Speaker: David N. Weil, James and Merryl Tisch Professor of Economics at Brown University
Abstract: We develop a new measure of land quality by estimating weights in a Poisson regression of population in grid cells on a vector of geographic characteristics and country fixed effects. Aggregating to the level of countries, we construct average land quality (ALQ) and quality-adjusted population density (QAPD). We establish several novel facts. First, current income per capita is positively correlated with ALQ. Second, while income today is unrelated to conventional population density, it is strongly negatively related to QAPD. Third, this negative relationship was not present in 1820 and emerged because today’s lower income countries have experienced faster population growth since then. Fourth, countries with higher average land quality began sustained modern economic growth earlier, and this earlier takeoff largely explains the ALQ-modern income relationship. We posit a framework in which higher land quality led to denser populations in Malthusian equilibrium and, via agglomeration effects, an earlier takeoff from that equilibrium. Less dense countries that took off later experienced larger multiplications of their populations over the course of the demographic transition due to the import of health technologies from countries that took off first.

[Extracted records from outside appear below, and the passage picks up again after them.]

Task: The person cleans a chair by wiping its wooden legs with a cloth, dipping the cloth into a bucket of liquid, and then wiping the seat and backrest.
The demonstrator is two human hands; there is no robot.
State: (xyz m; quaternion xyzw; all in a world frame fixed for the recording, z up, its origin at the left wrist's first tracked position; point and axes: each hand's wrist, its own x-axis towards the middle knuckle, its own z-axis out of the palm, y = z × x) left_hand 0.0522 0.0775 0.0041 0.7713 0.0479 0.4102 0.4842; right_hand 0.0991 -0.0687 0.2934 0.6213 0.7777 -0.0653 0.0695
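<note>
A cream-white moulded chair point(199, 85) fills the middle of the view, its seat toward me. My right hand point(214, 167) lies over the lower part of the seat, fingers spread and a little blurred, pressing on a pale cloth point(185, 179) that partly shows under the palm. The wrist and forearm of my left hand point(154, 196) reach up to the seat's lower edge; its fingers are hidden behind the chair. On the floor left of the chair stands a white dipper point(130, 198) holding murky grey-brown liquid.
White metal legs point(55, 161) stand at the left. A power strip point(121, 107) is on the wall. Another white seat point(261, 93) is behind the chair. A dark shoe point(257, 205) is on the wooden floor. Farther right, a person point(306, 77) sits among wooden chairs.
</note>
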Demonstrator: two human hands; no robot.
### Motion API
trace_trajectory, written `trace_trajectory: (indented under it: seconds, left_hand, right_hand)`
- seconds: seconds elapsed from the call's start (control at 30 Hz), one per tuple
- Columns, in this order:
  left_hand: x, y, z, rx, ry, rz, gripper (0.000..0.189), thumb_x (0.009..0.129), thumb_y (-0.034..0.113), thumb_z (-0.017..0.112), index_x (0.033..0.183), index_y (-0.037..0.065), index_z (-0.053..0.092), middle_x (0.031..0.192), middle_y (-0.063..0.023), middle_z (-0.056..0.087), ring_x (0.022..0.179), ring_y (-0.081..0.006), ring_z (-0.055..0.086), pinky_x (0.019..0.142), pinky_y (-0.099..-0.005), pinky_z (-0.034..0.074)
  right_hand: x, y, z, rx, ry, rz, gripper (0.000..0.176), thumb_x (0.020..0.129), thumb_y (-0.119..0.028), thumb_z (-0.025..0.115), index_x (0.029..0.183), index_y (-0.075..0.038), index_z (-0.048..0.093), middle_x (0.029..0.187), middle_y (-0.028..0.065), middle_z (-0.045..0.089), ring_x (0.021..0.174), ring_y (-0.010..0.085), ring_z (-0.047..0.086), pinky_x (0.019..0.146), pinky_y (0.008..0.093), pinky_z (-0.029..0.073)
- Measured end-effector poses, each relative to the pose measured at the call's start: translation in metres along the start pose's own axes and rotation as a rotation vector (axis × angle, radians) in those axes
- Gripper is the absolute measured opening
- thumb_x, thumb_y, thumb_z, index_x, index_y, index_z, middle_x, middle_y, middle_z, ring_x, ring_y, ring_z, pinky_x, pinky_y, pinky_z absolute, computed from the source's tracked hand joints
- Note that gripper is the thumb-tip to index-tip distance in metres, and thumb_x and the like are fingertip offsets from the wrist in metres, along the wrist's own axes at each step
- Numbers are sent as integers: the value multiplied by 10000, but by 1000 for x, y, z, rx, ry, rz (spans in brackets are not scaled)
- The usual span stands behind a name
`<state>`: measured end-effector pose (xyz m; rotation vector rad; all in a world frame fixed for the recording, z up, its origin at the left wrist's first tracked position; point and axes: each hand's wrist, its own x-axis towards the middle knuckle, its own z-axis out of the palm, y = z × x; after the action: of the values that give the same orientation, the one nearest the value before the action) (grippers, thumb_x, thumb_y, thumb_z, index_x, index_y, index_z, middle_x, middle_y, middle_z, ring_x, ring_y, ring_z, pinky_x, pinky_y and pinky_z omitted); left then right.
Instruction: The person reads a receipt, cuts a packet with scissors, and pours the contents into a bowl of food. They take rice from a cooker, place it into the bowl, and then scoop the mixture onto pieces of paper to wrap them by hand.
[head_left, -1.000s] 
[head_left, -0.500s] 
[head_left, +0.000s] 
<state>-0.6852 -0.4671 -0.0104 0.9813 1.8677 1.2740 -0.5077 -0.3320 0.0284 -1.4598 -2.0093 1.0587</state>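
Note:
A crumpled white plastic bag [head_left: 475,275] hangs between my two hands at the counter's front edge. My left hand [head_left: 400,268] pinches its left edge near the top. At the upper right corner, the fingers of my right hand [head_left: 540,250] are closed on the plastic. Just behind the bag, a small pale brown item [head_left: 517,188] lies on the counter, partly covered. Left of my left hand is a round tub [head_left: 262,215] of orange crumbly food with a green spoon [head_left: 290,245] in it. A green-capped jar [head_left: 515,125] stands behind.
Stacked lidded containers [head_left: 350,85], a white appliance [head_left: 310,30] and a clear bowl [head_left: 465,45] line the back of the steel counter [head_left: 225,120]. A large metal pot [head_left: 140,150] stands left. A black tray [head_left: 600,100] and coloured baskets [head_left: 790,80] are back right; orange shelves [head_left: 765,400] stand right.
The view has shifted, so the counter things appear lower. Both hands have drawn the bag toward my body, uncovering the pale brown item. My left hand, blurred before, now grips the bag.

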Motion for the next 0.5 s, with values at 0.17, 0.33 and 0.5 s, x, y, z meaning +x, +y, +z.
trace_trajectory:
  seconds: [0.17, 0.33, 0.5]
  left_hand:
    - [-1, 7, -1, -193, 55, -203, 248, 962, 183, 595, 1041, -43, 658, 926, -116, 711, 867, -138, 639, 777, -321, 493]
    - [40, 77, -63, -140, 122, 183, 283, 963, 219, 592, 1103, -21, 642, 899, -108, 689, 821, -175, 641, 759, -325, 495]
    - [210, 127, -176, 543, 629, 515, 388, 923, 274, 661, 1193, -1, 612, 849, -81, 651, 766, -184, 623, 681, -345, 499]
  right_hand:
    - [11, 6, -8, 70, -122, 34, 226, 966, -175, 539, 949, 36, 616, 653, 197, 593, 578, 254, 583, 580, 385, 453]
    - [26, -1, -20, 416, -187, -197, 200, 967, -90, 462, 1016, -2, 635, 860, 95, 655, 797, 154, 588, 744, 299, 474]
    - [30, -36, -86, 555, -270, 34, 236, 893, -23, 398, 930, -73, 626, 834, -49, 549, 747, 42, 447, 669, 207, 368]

Paper co-authored with J. Vernon Henderson and Adam Storeygard
About the speaker:
David N. Weil is James and Merryl Tisch Professor of Economics at Brown University, director of the James M. and Cathleen D. Stone Wealth and Income Inequality Project at Brown, and a research associate of the National Bureau of Economic Research. Weil has written widely on various aspects of economic growth, including the empirical determinants of income variation among countries, the contribution of health improvements to growth, the geographic determinants of development, the measurement of income inequality, the accumulation of physical capital, international technology transfer, population growth, and the use of satellite observation as a measurement tool. His textbook on growth has been translated into six languages. He has also written on assorted topics in demographic and health economics including the economic impacts of malaria and salt iodization, population aging, Social Security, the gender wage gap, retirement, and the relationship between demographics and house prices. He received his Ph.D. from Harvard University in 1990.